#### [Activity]
Everything before the line containing "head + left" is to be left out; repeat that line and all lines after it exactly, to the end of the data.

#### [Records for the exercise]
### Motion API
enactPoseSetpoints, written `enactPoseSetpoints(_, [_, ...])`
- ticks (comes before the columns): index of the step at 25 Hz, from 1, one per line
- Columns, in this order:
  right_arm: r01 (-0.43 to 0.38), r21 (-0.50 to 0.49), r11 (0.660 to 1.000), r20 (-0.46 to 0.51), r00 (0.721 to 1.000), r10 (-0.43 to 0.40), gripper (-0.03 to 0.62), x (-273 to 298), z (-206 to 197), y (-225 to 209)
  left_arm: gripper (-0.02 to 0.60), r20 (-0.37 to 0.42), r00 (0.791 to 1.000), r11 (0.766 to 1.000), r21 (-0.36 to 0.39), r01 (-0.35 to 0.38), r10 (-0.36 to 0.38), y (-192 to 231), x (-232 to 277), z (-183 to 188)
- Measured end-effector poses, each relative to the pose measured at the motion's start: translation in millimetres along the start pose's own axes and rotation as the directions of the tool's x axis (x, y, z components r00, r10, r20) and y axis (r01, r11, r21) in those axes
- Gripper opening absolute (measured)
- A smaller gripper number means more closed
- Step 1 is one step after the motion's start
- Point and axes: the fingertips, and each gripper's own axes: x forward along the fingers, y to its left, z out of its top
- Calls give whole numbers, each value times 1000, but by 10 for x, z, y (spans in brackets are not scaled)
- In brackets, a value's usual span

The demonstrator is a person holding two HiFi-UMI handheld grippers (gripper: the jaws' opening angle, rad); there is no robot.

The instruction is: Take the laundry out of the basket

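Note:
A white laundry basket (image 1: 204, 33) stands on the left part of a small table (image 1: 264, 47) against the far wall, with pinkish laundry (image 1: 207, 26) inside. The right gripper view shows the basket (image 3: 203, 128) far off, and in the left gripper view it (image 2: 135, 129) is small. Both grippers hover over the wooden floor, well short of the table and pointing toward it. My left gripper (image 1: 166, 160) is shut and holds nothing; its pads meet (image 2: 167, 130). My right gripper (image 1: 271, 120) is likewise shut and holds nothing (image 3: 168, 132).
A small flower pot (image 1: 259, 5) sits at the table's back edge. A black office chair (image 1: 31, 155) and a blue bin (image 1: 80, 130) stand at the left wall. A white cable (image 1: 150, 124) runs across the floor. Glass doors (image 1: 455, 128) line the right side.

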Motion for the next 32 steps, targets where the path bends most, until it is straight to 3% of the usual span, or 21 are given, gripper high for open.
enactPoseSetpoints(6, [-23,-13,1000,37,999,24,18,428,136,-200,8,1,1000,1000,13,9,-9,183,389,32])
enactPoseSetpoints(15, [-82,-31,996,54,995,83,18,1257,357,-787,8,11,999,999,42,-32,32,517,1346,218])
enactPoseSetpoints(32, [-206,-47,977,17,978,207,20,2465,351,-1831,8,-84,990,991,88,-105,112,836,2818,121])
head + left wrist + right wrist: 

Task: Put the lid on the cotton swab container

#### [Answer to this task]
head + left wrist + right wrist: 

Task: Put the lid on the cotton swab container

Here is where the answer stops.